Market timing better be on your side if a startup is going to succeed. Some of timing is intentional. Mostly timing is just your best guess or buried under entrepreneurthusiasm. I think I’m going to tweet that word into existence.

Intentional Timing – When we quit our jobs to work full-time as startup founders, we really didn’t know that our company’s busy season ran Sept 1 – Oct 31st. Well, maybe we did, we just didn’t appreciate the significance. We should have.

The flip side: Had we tried to capture that first 2011 season we would have crumbled. Our processes, pitches, and product were not fully baked. Having a year to build our markets, hone our pitch, and test on a smaller scale put us in a much better position to capitalize on the 2012 season.

The re-flipped side: Because we had to wait a year to “cash in” on the busy season, we burned through all of our cash reserves. The timing forced an all-in, make-or-break situation. We should have been more intentional about our timing.

Best Guess Timing

No matter what chart, graph, infographic, or article we read, it told us that mobile coupon adoption was skyrocketing. We believed it all, and made our best guess that those numbers applied to our business as well.

I’m here to tell you … don’t believe the numbers from the charts, graphs, and infographics. Ever. They might give you comfort, but it’s false. All they serve to prove is that you’re not a complete idiot for being a startup founder, just an idiot with an educated guess. Use them in your pitch to investors if you must, but know they’re meaningless right now. The only numbers that matter are your own.

After we concluded the 2012 busy season, we knew our timing was off by about 3 years. How did we know that? That’s how long it was going to take us to start paying ourselves a salary. Without that kinda cash in the kitty, the timing was no longer in our favor. That’s also how long it was going to take to educate the market, which is me teeing-up the next “why we went bust”: Friction.

Friction

“Friction” means you’ve got an education problem. “Education problem” means you’ve got one or multiple groups who need to be trained / learned / reprogrammed in some way to make your business grow at a fast enough pace to survive. Friction in the sales process means trouble.
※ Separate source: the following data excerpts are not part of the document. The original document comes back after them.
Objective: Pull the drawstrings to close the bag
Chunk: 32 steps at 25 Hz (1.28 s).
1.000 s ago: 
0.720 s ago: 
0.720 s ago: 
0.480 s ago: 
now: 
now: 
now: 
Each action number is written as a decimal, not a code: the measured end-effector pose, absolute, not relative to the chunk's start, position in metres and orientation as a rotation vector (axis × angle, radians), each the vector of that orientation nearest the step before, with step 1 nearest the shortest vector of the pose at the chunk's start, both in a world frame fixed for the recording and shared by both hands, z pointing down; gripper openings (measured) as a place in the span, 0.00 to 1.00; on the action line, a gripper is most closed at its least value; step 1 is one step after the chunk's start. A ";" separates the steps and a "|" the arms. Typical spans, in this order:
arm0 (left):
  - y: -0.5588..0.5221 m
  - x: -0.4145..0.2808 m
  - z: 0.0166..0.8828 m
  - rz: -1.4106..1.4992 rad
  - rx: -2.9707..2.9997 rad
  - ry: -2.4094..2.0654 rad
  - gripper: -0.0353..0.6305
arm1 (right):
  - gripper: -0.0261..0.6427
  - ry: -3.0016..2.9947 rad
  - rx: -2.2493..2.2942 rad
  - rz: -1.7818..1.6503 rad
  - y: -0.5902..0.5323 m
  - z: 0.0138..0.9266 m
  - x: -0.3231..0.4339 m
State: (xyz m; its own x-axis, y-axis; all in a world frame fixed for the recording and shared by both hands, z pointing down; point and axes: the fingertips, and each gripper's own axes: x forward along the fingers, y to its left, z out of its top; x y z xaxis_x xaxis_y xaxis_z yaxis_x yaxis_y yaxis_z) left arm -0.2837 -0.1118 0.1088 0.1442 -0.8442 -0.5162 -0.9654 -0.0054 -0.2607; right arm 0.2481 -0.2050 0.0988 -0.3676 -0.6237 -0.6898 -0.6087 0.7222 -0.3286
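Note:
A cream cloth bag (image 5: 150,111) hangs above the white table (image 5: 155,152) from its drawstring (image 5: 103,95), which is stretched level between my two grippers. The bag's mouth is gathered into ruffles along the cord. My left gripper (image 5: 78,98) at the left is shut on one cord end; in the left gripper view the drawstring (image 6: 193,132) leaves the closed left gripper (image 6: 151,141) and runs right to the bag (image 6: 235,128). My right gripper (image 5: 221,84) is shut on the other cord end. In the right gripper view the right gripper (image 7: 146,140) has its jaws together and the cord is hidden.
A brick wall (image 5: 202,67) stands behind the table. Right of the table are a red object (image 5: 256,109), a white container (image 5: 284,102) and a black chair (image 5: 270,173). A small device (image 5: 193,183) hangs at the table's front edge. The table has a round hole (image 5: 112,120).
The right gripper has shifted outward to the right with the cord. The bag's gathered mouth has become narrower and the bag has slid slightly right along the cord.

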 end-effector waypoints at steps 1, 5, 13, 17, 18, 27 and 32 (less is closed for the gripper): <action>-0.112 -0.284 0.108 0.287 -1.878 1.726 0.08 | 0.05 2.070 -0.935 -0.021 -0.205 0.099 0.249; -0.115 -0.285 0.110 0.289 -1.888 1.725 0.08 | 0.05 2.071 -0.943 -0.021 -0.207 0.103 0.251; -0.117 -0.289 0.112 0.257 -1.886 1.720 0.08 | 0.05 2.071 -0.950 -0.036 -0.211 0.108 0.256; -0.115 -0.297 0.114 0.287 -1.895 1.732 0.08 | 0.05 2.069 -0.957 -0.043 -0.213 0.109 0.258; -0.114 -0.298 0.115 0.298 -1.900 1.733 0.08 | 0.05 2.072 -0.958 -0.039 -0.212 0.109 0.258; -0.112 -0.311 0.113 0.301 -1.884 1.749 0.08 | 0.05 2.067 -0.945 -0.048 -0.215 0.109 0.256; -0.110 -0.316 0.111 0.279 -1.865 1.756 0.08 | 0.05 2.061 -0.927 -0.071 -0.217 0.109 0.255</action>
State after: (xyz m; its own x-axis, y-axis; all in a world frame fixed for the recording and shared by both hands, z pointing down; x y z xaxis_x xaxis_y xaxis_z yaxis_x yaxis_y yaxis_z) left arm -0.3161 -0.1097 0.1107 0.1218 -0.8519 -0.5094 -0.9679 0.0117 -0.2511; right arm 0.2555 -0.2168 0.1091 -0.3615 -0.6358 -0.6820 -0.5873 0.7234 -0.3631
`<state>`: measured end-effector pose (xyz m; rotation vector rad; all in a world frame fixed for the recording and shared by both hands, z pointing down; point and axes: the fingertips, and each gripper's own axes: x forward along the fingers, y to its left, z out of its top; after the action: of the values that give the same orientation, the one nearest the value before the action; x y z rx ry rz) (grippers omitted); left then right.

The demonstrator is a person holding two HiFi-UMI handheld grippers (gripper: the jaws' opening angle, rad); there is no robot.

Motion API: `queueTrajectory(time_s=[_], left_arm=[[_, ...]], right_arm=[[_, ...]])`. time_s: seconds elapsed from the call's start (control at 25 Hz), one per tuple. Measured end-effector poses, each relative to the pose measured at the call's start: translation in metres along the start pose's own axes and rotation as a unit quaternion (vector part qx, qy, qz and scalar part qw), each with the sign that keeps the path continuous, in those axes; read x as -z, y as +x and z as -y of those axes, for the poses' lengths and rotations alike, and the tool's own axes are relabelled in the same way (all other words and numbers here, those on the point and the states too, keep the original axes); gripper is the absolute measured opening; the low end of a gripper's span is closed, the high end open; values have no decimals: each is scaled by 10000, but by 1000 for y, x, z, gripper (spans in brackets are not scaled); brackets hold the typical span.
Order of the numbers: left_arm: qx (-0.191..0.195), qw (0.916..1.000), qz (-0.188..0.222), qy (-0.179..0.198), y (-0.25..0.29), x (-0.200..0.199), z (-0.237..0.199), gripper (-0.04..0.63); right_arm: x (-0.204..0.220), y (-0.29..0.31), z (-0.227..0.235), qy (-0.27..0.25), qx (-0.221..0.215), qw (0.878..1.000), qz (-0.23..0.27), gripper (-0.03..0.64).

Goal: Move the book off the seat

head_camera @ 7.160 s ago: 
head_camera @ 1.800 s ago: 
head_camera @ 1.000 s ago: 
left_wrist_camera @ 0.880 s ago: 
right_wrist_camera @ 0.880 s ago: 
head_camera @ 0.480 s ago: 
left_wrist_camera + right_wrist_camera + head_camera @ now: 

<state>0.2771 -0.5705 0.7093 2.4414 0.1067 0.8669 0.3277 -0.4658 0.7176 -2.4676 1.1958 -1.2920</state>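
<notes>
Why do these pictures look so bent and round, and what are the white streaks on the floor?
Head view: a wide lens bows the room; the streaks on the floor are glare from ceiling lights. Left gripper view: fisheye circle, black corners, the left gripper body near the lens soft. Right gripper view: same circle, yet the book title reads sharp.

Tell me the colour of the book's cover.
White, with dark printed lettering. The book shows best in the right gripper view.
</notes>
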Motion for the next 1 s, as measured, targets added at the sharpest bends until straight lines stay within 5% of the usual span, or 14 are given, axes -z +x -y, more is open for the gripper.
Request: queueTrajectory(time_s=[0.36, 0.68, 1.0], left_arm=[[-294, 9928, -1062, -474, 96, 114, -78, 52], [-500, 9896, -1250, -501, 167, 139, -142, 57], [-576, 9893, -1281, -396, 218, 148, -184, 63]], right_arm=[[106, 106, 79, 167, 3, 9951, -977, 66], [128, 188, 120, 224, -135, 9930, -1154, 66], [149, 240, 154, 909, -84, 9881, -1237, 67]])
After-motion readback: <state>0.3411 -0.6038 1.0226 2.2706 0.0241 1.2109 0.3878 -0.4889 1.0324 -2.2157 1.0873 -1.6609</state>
Having two customer groups that need education doesn’t double your friction, it squares it.

With our startup, our product required both the sellers to sell in a new way, and the buyers to buy in a new way. The way they had been buying hadn’t changed in 70 years.
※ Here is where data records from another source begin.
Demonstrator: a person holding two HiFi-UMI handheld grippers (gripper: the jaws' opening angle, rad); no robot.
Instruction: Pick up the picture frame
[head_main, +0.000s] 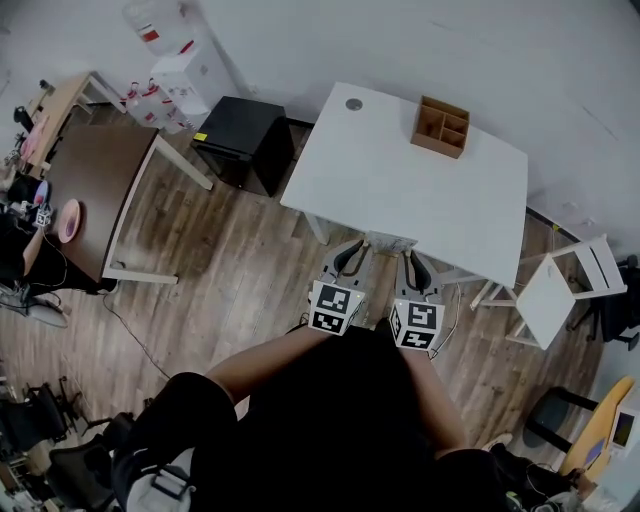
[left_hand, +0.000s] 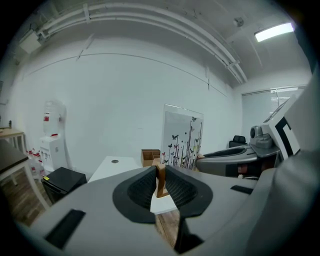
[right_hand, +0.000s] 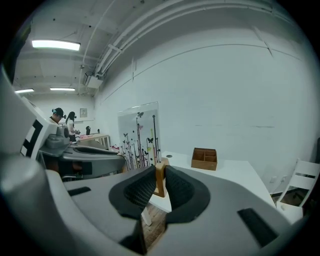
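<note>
**A:** Left gripper (left_hand: 160, 175): jaws narrow, pinched on a wooden foot (left_hand: 160, 184) of the picture frame (left_hand: 183, 136). Right gripper (right_hand: 160, 176): same, jaws clamped on the second wooden foot (right_hand: 160, 184).

**B:** Where's the frame?

**A:** It stands upright between both grippers, at the near edge of the white table (head_main: 400, 180). Clear panel, butterfly print. Can't tell if it's off the tabletop.

**B:** Step?

**A:** Grasp looks made on both sides, so I judge the lift is in hand. The next move calls for raising both grippers together and level, panel upright, so neither foot twists loose.

**B:** Counts?

**A:** Two grippers, one frame, two feet, one white table. From the grippers in the head view: one wooden organiser (head_main: 441, 126) at 1 o'clock, one white chair (head_main: 560, 285) at 3 o'clock, one black cabinet (head_main: 245, 140) at 11 o'clock.
</note>
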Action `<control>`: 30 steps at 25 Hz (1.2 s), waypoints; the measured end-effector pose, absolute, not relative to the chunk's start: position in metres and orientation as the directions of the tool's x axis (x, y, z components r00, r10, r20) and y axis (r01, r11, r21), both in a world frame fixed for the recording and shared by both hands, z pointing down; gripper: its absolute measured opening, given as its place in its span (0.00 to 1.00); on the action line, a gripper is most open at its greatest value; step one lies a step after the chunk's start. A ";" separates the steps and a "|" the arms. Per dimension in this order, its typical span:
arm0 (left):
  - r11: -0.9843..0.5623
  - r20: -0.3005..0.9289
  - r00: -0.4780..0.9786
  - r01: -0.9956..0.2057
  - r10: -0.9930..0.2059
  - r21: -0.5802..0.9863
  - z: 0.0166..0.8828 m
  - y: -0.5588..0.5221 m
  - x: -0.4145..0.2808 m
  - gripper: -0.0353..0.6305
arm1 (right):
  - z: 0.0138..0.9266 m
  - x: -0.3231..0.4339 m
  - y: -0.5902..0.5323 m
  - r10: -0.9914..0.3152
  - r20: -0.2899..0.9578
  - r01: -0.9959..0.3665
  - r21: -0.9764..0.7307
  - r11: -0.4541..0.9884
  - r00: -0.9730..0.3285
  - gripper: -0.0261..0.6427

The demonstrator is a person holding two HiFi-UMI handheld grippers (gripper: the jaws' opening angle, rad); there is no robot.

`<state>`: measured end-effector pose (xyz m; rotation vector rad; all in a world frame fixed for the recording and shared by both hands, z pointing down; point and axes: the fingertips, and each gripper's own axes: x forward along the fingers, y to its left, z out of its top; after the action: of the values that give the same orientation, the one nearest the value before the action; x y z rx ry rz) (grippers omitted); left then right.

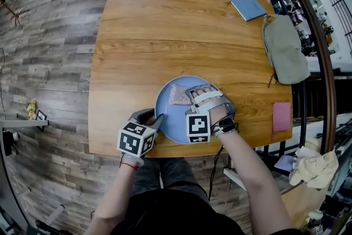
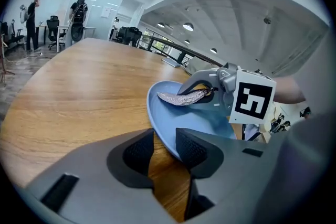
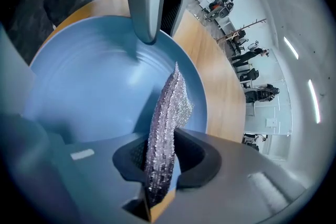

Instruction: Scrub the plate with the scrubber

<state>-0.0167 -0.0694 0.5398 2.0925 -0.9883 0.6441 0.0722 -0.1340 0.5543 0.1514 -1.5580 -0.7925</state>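
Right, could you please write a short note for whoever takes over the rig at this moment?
Left gripper: jaws apart at the blue plate's near rim, not clamped.
Right gripper: shut on the scrubber, held over the plate's far part; I cannot tell if it touches.
The plate lies on the wooden table, near the person's edge.
Done: scrubber in hand, at the plate.
Left: steady the plate and scrub it.
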 end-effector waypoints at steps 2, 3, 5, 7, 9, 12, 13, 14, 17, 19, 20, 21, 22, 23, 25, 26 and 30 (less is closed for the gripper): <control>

Old way: Someone asks you to buy wrapping paper, cheese, cookie dough, baked goods to support their cause. You can see it. You can touch it. You can flip through the glossy catalog. You give cash. You get goodies. You get fat. You give tackily wrapped presents. Simple.
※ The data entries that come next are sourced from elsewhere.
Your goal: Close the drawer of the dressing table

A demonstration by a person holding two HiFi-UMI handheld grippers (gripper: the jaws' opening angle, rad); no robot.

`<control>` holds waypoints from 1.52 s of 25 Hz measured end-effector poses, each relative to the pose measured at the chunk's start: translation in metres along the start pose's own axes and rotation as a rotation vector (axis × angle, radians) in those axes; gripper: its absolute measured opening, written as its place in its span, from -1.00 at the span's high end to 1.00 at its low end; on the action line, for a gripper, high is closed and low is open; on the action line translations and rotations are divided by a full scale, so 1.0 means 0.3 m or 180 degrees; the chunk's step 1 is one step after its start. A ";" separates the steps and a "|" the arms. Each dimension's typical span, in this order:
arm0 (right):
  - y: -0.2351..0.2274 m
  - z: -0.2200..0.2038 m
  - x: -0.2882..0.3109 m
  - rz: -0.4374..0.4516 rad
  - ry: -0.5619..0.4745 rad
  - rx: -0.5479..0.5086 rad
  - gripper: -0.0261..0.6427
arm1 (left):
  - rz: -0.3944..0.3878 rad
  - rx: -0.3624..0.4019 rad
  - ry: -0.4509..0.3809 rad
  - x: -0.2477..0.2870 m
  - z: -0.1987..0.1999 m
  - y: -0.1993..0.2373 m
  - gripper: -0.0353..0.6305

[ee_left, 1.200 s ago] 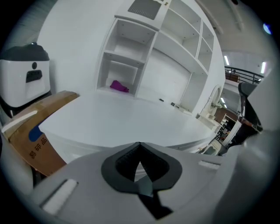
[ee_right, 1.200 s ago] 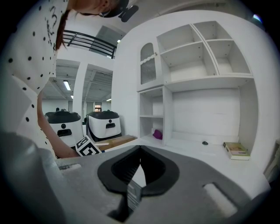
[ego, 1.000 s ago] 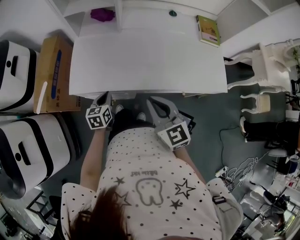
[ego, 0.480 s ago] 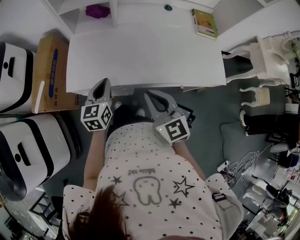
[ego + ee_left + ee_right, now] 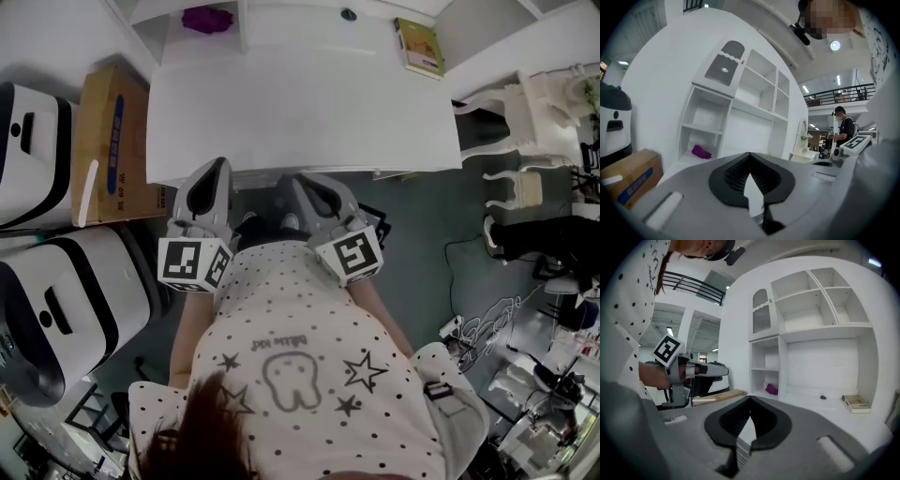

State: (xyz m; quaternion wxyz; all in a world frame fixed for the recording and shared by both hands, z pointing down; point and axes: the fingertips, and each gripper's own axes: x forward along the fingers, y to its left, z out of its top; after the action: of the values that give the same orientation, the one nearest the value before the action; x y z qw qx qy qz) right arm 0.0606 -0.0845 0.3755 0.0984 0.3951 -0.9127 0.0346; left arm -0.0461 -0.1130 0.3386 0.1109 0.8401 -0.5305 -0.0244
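Both my jaws are pressed together on nothing — left gripper (image 5: pixel 210 171) and right gripper (image 5: pixel 314 184) sit at the counter's (image 5: pixel 300 103) front edge. No drawer pokes out at 12 o'clock — it seems pushed home underneath, so I judge the closing done.

Under the front edge of the dressing table (image 5: pixel 300 112), head view: drawer out of sight, open or shut not to be told. At that same edge: tips of left gripper (image 5: pixel 214 171) and right gripper (image 5: pixel 304 184), touching it or just clear undecided. At the table's back: small dark object (image 5: pixel 348 14), too small to identify; purple item (image 5: pixel 206 19), kind unclear. Left of the table: white machine (image 5: pixel 56 309), cut by the picture's edge.
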 end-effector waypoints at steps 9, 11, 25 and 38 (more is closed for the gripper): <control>0.149 0.067 0.127 0.0094 0.0038 -0.0011 0.94 | -0.0109 0.0007 0.0054 -0.129 0.064 0.063 0.89; 0.172 0.072 0.138 0.0100 0.0034 0.0005 0.94 | -0.0100 0.0004 0.0080 -0.152 0.051 0.079 0.89; 0.273 0.064 0.172 0.0054 -0.0035 0.0015 0.93 | -0.0039 -0.0229 0.0153 -0.258 -0.015 0.180 0.88; 0.317 0.061 0.243 0.0248 0.0007 -0.0074 0.93 | 0.0029 -0.0431 0.0017 -0.263 -0.001 0.265 0.88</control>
State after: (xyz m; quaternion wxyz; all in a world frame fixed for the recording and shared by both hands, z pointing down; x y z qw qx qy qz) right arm -0.0601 -0.0740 0.3740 0.1026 0.3580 -0.9276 0.0283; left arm -0.1509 -0.0750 0.3496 0.1690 0.8283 -0.5311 -0.0574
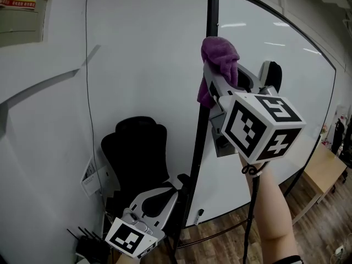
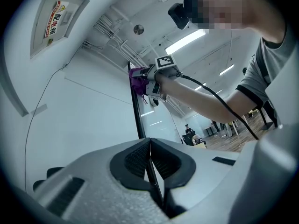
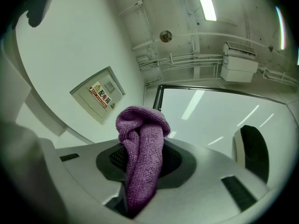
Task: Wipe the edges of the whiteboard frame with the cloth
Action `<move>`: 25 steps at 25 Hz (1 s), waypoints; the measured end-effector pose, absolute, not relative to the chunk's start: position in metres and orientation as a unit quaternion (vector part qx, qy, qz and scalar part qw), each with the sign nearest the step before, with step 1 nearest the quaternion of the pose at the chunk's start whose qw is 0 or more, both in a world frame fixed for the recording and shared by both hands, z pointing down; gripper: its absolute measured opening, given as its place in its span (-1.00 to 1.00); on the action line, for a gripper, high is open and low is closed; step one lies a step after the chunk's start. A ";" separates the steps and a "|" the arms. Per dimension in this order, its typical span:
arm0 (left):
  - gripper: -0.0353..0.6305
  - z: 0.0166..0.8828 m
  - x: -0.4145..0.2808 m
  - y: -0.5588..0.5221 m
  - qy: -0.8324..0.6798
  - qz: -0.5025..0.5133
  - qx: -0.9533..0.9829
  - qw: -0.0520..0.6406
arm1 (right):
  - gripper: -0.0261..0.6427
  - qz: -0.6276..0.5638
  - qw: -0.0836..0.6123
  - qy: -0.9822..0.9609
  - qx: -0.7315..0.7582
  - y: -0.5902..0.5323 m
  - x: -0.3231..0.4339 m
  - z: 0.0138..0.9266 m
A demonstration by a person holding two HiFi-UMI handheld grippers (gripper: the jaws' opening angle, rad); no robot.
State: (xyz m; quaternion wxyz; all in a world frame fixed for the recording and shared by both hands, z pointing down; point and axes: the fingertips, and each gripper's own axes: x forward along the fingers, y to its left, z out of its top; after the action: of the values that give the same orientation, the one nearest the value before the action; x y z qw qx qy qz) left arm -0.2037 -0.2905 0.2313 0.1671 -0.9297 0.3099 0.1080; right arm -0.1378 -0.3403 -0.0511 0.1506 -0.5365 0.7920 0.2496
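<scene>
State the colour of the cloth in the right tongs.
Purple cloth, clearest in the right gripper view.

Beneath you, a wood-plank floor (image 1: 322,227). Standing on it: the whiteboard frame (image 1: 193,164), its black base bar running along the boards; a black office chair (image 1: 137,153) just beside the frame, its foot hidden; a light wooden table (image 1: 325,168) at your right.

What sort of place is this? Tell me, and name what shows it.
Probably an office or workroom: a large black-framed whiteboard stands on wood flooring, a black office chair sits near it, and an electrical box is mounted on the wall.
</scene>
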 end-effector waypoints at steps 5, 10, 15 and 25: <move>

Our way: Someone asks you to buy a mobile coupon book. You ask to see it. Seller probably doesn’t have a smart phone and can’t show it. Seller shows a flyer instead. If seller has a smartphone and tries to show a demo, maybe it works. Seller shows a flyer instead. Buyer gives cash. Buyer gets activation code, not the actual product. Buyer goes to computer or phone to enter code to activate account. Buyer has to learn to navigate the site. Buyer must redeem virtual coupons.

Seems pretty obvious that this was going to be a tougher sale after writing it out, doesn’t it? Cue the sad trombone.

What conclusions can we draw?

1. Frictiony sales = reduced sales or no sales = less cash = sad founders/investors.
2. Educating a market takes a long time. Take your best guess, double it, then add a week.

If your awesomesauce new product that’s gonna disrupt the [choose your niche here] industry requires re-training sellers, buyers, or any other group critical to the success of your startup, you are in for a long, long, long road. Plan on at least three years minimum to teach the market.

That’s probably generous.

And sometimes your startup just goes bust because the forces of nature are working against you. That’s my final “why”. Bad stinking luck.